Just put your finger in there; I have short fingers so they’re
not going to do the job really well. Now you might be tempted to get the “pokey
tool” and go and put the dull end of that up there, but you know
I don’t want you to poke yourself with the sharp end of it!
So take a pen that you know the cap won’t come off
and stick that up there, or anything that you know is going to
have a rounded end and is going to bring that all the way out,
because you want that seam to come out as far as possible.
And don’t give up until it’s just the way you want it.
And see, look. Now I’m going to trim it down. Now mine, if you want to know the truth, isn’t
exactly even, but I’m going to press it down so that it’s
. . . I’m going to decide which end is the side
I like the best and then I’m just going to press it down and
make it look even. And see, doesn’t that look nice with those
black-handled scissors? But you know, let’s kick it up a notch.
And all I’m going to do is add a little bit of the Cherry Cobbler
Dotted Ribbon. Now it doesn’t really matter that it’s dotted
because the dotted part isn’t going to show.
That’s what I love about this ribbon because if I want the dots to show,
they show. All I did was zigzag them about a couple of
inches, just so that they’re about the size I want.
And I actually use the mat and – don’t try to stick
that through with your fingers; it’s just not good.
And then, if I was smart, I would’ve taken the pokey tool
and put a little hole in the pouch itself, just the little lip there.
But no, I went and took the brad and I forced it through.
Now you could do that with this cotton because it will forgive
something like that.
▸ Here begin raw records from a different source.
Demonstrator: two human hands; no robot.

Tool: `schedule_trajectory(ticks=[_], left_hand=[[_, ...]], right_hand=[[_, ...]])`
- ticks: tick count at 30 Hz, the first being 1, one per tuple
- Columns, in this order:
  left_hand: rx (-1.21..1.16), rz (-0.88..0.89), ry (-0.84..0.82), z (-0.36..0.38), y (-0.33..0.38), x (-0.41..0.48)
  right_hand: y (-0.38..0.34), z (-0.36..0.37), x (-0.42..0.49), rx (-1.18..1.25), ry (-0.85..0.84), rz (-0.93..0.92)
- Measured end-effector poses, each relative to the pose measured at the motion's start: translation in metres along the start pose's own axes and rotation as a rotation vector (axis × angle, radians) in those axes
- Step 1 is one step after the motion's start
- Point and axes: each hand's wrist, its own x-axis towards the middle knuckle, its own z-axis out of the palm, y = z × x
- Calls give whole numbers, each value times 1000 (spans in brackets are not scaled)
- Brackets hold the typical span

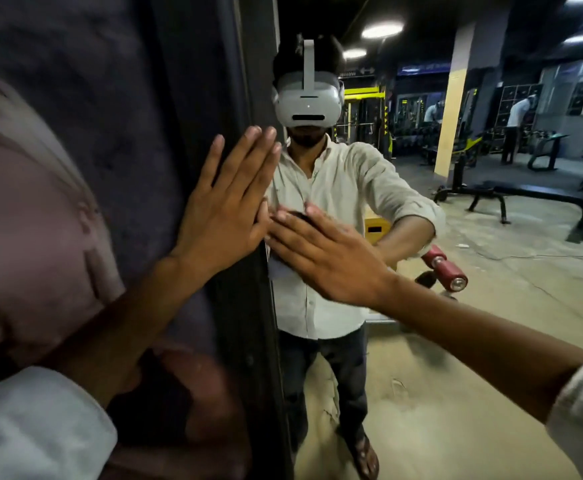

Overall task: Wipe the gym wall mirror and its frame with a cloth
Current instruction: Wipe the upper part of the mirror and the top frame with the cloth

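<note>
The wall mirror (456,341) fills the right half of the view and reflects me and the gym behind. Its dark vertical frame (248,323) runs down the middle. My left hand (227,202) lies flat with straight fingers against the frame's edge at about chest height. My right hand (324,258) presses flat on the glass just right of the frame, fingers straight and pointing left. A pale cloth (276,270) peeks out from under its fingers; most of the cloth is hidden by the hand.
A dark padded wall (92,98) stands left of the frame. A blurred pale shape (23,220) sits close to the camera at left. The mirror reflects a black bench (525,195), red roller pads (449,271), a yellow pillar (451,123) and a distant person (516,126).
</note>
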Motion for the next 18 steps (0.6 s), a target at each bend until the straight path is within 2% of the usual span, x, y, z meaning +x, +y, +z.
schedule_trajectory(ticks=[3, 6, 7, 9, 11, 12, 13, 16, 18], left_hand=[[-25, 23, 35, 3, -3, 0], [-44, 15, 56, 2, -3, 1], [-57, 16, 61, 2, -2, 2], [-56, 33, 71, 2, -2, 7], [-54, 52, 85, 1, -5, 18], [-61, 52, 104, 0, -6, 26], [-69, 47, 125, -1, -7, 36], [-71, 37, 168, -7, -2, 75], [-77, 27, 193, -11, 4, 106]], right_hand=[[28, -15, 25, 41, 113, 179], [18, -16, 30, 117, 146, 338], [8, -11, 25, 131, 121, 306], [-1, -5, 13, 93, 50, 124], [27, -11, 10, 12, 37, -45], [50, -18, 15, -29, 63, -47], [78, -28, 23, -56, 108, 26], [156, -66, 42, -16, 310, 482], [172, -79, 49, 55, 409, 645]])
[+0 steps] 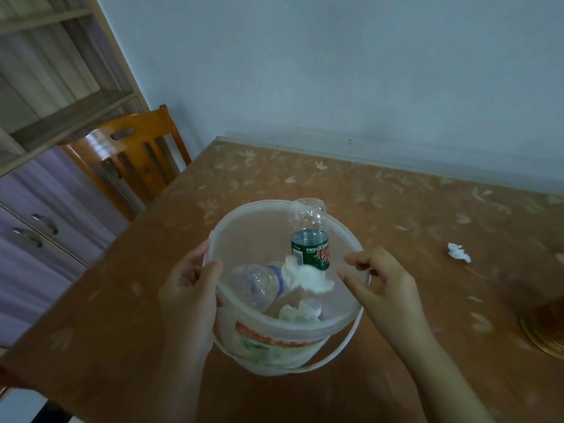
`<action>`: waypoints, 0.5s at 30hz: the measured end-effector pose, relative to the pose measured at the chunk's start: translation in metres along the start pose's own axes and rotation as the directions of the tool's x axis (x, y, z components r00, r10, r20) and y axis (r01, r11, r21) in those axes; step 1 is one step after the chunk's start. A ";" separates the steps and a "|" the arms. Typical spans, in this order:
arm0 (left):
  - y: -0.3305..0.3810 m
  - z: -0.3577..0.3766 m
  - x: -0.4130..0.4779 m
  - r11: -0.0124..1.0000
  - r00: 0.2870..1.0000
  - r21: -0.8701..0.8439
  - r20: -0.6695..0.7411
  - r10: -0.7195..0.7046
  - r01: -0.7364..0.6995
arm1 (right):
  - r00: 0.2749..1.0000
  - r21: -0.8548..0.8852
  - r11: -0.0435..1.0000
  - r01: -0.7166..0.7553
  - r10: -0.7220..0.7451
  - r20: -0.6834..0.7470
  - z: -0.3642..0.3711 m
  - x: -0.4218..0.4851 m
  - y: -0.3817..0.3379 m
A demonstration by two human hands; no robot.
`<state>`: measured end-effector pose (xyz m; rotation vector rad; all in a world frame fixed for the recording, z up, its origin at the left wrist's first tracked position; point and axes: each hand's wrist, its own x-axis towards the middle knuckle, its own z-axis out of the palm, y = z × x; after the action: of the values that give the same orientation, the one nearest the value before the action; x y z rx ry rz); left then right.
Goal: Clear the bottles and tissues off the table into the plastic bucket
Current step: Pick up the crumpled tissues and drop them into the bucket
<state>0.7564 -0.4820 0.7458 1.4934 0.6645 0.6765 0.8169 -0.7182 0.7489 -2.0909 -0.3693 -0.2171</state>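
Note:
A translucent plastic bucket (250,218) stands on the table in front of me. My left hand (189,288) grips its left rim, thumb inside. Inside lie a clear bottle with a blue label (256,285) and a green-labelled bottle (309,239) leaning on the far wall, its base sticking above the rim. A white tissue (308,277) hangs in the air inside the bucket, just left of my right hand (381,279), whose fingers are loosely curled and hold nothing. Another tissue (299,312) lies at the bottom. One crumpled tissue (457,252) lies on the table at the right.
The table (396,203) has a brown leaf-patterned cover and stands against a pale wall. A wooden chair (134,154) stands at its left end, with a purple cabinet (36,215) behind. A round golden object (546,334) sits at the right edge.

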 end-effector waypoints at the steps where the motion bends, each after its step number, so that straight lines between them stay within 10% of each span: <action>1: 0.001 -0.003 -0.001 1.000 1.000 -0.003 0.018 0.000 0.001 | 1.000 -0.026 1.000 0.001 -0.001 -0.015 -0.001 -0.006 -0.001; 15: -0.008 -0.024 -0.004 0.997 0.974 -0.060 0.218 0.062 -0.050 | 0.882 0.059 0.885 -0.463 0.466 -0.069 -0.005 -0.072 -0.022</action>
<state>0.7355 -0.4693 0.7380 1.5148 0.4325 0.5571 0.7420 -0.7246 0.7474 -2.0564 0.1835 -0.0064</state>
But if you were making this out of satin,
nooooo, I would definitely use the pokey tool.
So that’s got just enough weight to hold that down and I don’t
want to have it on the inside because I don’t want it to mar my scissors.
Those are really nice scissors and I like ’em a lot.
This is Ann Clemmer and Stamper from stamperdog.com, trying to put a little ink, paper, and fun
into your day.

10 Replies to “Easy Fabric Scissor Pouch”

  1. I really love this & have a couple of small prs. of scissor that could take you on blood sample with. Thanks so much for your great videos. Off to get materials to make several for me & sis

  2. Oh @hudsonsailor54 ! That is just too much like right! Thanks for the suggestion! Ann was just 10" away from one. I'll have to tell her to pay more attention next time! 🙂

  3. Thanks for the kudos. I'll tell Ann. She's done the pencil eraser thing, but I don't usually have pencils. Don't work without opposing thumbs. The Bigz L Dies are about the size of a half sheet of paper.

  4. What a lovely idea! I love this! Thank you very much! I'm coming home and will check to see if I can buy the dresden plate die.